4. Greater Restoration
Now this is the greatest of all restorations.
This is the answer if someone has been petrified or charmed.
At higher levels, this spell is a must-have to be at the ready, because status effects are very common in higher Challenge Rating encounters.
3. Dispel Magic
Almost all spell casting classes get access to Dispel Magic. And it’s one of those spells that will be useful in almost every adventure.
Being able to cancel ongoing spell effects and shut down magical traps is a must-have for any spellcaster.
Dispel Magic is a 3rd level spell that automatically removes any spell effects of 3rd level or lower from a single creature or target. But that’s not all.
Using a higher level spell slot to cast Dispel Magic automatically dispels any spell effects of the equivalent spell slot level (or lower).
Note that all is not lost if Dispel Magic doesn’t automatically dispel the effects, since a roll is still made against the opposing spell’s DC. Being able to end some truly devastating effects is just too good to pass up.
Banishment is considered one of the most overpowered spells in Dungeons and Dragons 5th edition, and for a good reason.
When cast, a target must make a Charisma saving throw or be teleported into a different plane of existence. Banishment lasts for 1 minute and needs concentration.

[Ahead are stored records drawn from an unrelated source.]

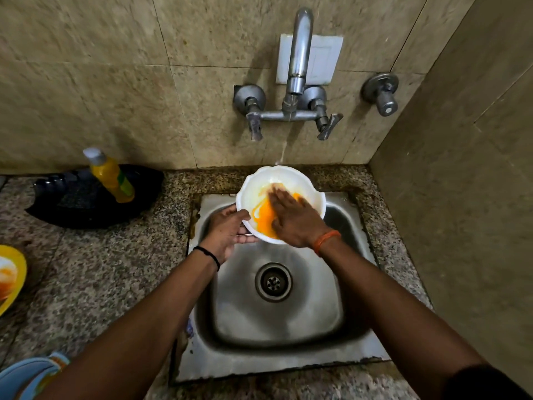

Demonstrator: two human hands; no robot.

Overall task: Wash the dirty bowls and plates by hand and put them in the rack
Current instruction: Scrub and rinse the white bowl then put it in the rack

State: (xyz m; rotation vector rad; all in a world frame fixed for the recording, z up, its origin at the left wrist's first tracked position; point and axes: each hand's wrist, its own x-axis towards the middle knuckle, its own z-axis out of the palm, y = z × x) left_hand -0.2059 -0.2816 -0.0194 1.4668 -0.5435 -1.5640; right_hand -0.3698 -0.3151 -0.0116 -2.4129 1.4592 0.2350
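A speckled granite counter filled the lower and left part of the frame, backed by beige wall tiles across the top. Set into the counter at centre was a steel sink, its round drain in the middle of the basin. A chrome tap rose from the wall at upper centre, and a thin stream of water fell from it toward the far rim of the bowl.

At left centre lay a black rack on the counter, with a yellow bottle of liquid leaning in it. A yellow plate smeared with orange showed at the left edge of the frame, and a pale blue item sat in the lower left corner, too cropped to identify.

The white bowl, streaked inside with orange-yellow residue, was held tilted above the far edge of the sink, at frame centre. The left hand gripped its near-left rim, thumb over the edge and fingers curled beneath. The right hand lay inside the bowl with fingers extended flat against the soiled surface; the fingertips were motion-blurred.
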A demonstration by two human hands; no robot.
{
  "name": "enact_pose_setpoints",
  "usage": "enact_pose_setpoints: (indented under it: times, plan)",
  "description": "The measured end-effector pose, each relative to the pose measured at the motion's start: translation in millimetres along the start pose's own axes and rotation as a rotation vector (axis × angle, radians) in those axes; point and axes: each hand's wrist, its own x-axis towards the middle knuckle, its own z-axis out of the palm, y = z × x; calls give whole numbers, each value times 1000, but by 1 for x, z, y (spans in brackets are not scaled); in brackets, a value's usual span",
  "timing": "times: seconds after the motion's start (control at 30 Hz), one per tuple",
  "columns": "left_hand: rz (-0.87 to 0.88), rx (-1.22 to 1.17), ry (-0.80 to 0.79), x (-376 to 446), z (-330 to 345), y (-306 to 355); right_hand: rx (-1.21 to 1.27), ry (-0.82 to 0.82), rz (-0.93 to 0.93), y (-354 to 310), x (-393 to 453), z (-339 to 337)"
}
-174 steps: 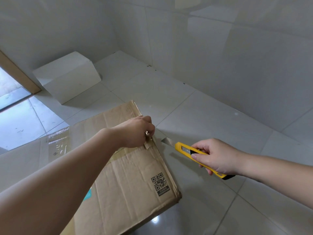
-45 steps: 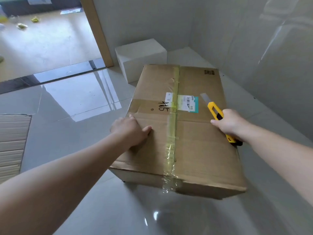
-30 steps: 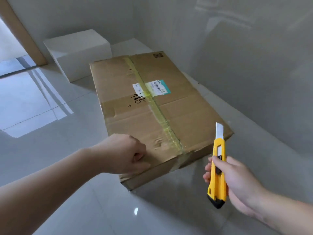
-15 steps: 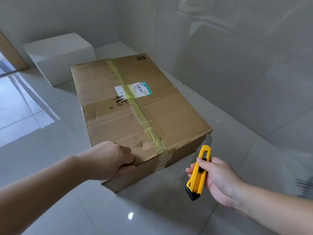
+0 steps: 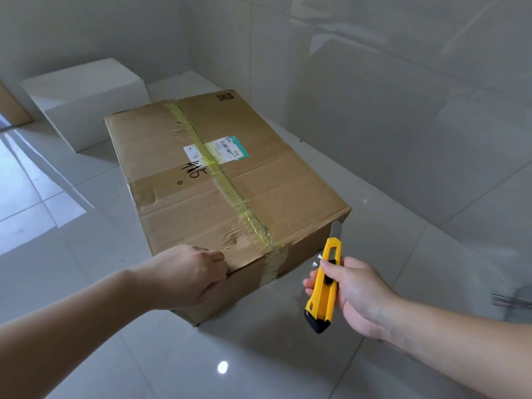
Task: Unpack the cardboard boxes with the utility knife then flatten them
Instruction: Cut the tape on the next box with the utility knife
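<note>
Sealed cardboard box (image 5: pixel 218 182) on the tiled floor (image 5: pixel 72 226), centre frame. Left hand (image 5: pixel 187 275), at 7 o'clock of the box, clenched on its near corner edge. Right hand (image 5: pixel 354 292), at 5 o'clock, wrapped around the yellow utility knife (image 5: pixel 324 286), clear of the box.

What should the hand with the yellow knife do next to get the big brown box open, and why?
Probably slide the blade out and bring the utility knife up to the yellowish tape. The cardboard box is sealed along its top seam, no blade shows past the knife's tip, and the right hand holds it beside the box, not touching. The left hand grips the near edge, steadying it.
</note>
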Motion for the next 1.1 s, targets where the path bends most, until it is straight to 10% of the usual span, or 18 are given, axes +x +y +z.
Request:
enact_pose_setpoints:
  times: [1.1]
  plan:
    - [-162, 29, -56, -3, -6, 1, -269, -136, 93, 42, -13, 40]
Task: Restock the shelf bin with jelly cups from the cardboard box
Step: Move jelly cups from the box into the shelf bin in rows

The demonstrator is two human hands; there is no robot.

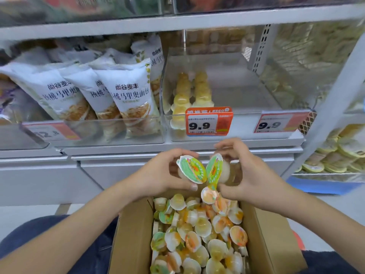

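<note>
An open cardboard box (132, 234) lies on my lap, filled with several jelly cups (199, 232) with shell-shaped lids. My left hand (164, 173) grips one jelly cup with a green lid (192, 169) above the box. My right hand (241, 171) holds another green-lidded cup (216, 169), and a further cup (209, 195) hangs just under it. The two held cups almost touch. Straight ahead on the shelf stands the clear bin (246, 123). Two rows of yellow jelly cups (189, 93) fill its left side.
White bread packets (128, 95) fill the clear bin to the left. An orange 9.9 price tag (208, 121) hangs on the jelly bin's front, a second one (276, 123) to its right. More yellow packs (339, 153) sit on a lower shelf at far right.
</note>
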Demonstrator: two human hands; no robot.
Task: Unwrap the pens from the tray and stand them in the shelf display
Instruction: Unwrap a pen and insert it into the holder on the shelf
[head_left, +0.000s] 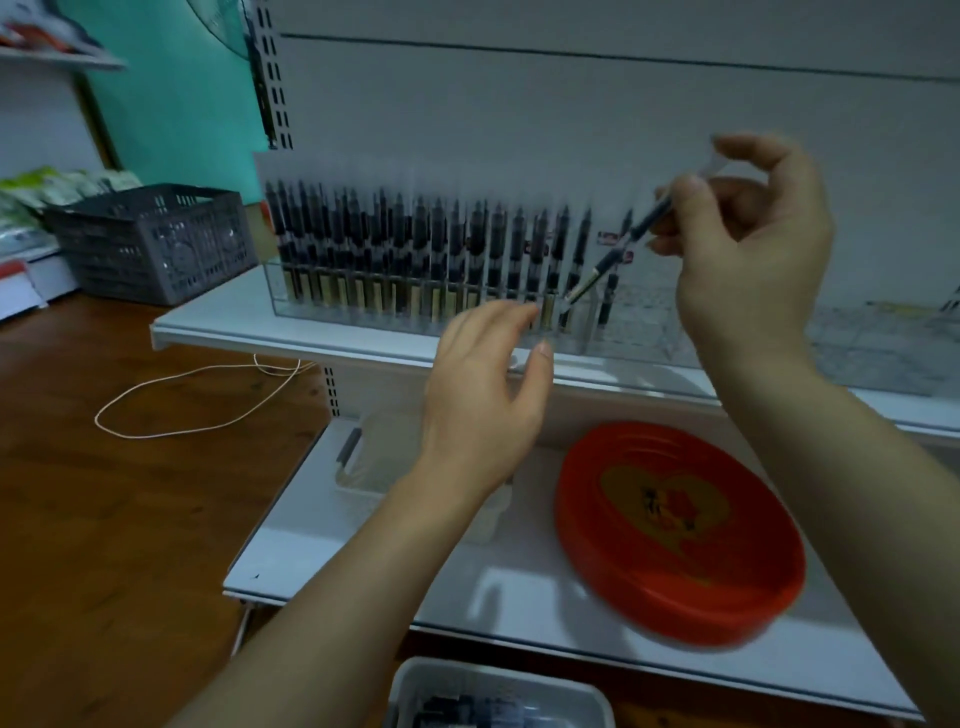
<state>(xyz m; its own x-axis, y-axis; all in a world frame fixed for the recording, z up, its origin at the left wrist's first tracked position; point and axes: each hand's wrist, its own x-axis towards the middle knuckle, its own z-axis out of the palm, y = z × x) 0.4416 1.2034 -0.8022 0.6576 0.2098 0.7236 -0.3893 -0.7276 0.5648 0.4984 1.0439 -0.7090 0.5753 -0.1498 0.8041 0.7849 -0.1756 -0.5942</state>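
A black pen is pinched, tilted, in the right hand, its tip blurred above the clear display. The left hand is held with fingers spread, gripping nothing. The white tray is cut off below.

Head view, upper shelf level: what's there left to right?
Grey slatted plastic crate → clear display rack of upright black pens → tilted black pen going in → right hand pinching it.

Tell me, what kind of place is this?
Most likely a small stationery shop. White retail shelves on slotted uprights carry a clear display lined with standing pens, and the right hand is adding another pen. A grey basket sits nearby.
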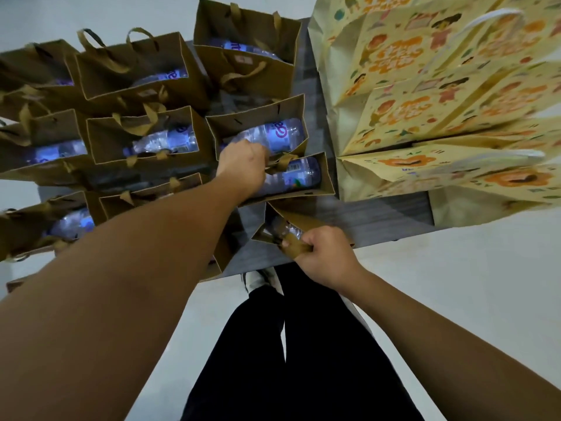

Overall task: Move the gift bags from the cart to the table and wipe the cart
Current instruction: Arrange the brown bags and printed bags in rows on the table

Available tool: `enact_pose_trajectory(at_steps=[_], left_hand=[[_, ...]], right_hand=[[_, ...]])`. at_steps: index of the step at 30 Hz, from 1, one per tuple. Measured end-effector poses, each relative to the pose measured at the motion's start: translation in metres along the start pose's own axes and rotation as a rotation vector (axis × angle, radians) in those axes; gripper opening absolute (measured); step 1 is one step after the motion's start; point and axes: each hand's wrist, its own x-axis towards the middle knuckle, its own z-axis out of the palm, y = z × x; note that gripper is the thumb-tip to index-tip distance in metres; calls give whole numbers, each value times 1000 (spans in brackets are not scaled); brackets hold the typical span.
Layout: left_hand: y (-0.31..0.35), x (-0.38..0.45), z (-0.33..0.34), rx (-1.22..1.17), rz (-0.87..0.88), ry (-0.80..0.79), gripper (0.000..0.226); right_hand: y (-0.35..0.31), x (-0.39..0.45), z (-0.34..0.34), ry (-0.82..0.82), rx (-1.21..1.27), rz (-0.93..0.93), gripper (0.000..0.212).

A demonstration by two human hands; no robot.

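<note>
Gripping two brown gift bags by their handles on the grey surface.

I hold my left hand (243,161) curled round the ribbon handles of the brown gift bag (299,177) beside the yellow printed bags (440,110); my right hand (323,253) pinches the handles of the nearest bag (291,221), which leans at the edge of the grey surface (349,214). Each bag carries a water bottle (267,135). I cannot tell whether this surface is cart or table. I judge the bag-moving step is in hand, wiping not begun. Next move: keep both bags upright and clear of neighbouring handles.
</note>
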Motion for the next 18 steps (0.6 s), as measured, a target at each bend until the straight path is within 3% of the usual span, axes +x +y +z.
enact_pose_trajectory(at_steps=[9,15,18], left_hand=[[9,-84,33,0,-48,-93,24],[25,-123,21,-4,-34,-114,29],[30,-130,-8,-293,-119,-105,28]], right_hand=[[2,-71,7,163,86,18,54],[-33,-113,-24,280,129,-83,45],[-65,-126,-50,341,170,-175,49]])
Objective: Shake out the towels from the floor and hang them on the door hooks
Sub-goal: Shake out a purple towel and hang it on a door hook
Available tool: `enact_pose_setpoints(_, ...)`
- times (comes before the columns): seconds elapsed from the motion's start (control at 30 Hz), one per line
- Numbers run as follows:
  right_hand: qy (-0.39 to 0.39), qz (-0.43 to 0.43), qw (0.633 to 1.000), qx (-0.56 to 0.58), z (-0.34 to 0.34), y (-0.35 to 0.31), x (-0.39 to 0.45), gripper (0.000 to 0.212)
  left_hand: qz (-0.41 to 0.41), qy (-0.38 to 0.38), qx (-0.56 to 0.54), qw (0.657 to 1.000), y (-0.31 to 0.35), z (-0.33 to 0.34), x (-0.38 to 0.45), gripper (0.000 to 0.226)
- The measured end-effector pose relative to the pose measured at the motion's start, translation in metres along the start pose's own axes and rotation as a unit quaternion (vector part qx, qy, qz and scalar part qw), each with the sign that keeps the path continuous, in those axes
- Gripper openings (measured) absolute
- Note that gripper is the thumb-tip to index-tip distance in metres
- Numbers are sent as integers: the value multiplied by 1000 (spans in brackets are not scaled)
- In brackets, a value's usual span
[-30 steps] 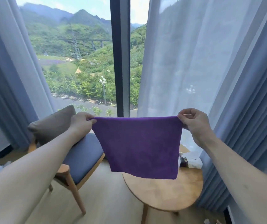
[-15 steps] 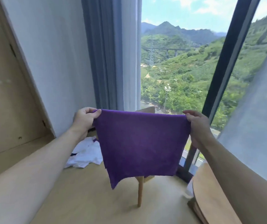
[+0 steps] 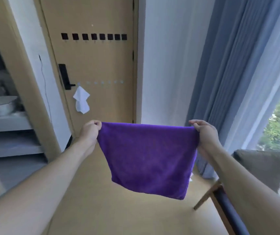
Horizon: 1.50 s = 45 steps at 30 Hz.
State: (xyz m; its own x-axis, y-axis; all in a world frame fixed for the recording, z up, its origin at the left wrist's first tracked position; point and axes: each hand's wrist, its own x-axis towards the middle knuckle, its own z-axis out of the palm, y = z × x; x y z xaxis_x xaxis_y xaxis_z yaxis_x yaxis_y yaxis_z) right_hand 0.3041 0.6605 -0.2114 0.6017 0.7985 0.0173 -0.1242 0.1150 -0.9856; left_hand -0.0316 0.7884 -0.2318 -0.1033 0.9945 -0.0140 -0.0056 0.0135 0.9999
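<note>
Purple towel [image 3: 148, 158]: centre of frame, stretched flat, apparently ready for hanging.
Left hand [image 3: 90, 133]: fingers pinch its upper left corner.
Right hand [image 3: 205, 136]: fingers grip its upper right corner.
Door hooks [image 3: 93, 36]: upper left, bare.
White towel [image 3: 82, 101]: hangs below.

Single view, head-worn, wide-angle. It looked forward and slightly down from the person's head, along both outstretched forearms. Left hand [image 3: 89, 132] and right hand [image 3: 204, 134] sat near the lens at mid-frame, with the purple towel [image 3: 148, 158] stretched between them. It faced the door [image 3: 98, 65] straight ahead and farther off, its row of dark hooks [image 3: 93, 36] high in frame. The curtain [image 3: 229, 73] filled the right side; lines bowed towards the frame edges. No second view overlapped it.
</note>
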Motion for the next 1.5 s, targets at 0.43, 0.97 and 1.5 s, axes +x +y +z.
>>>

Banishment forces creatures native to the plane to be teleported to a harmless demiplane where they stay for the duration of the spell. If a creature not native to the plane is banished for the entire minute, then they return to their home plane and don’t return.
Taking out an opponent for 1 round (or permanently) could turn around an entire encounter. You’ll just have to know how to use it to your advantage.
Counterspell is similar to Dispel Magic, but it stops spells before they can take effect.
It can be cast as a reaction against another spell, as long as the caster is within the 60ft range.
All 3rd-level spells or lower are automatically disabled, but a 4th-level spell or higher must be contested with a roll against the spell’s DC.
Like Dispel Magic, up-casting Counterspell automatically counteracts spells of equal level, making Counterspell an amazing trump card.
Counterspell can also be countered while casting so it’s not totally failsafe. But absolutely an abjuration spell you’ll want in your book.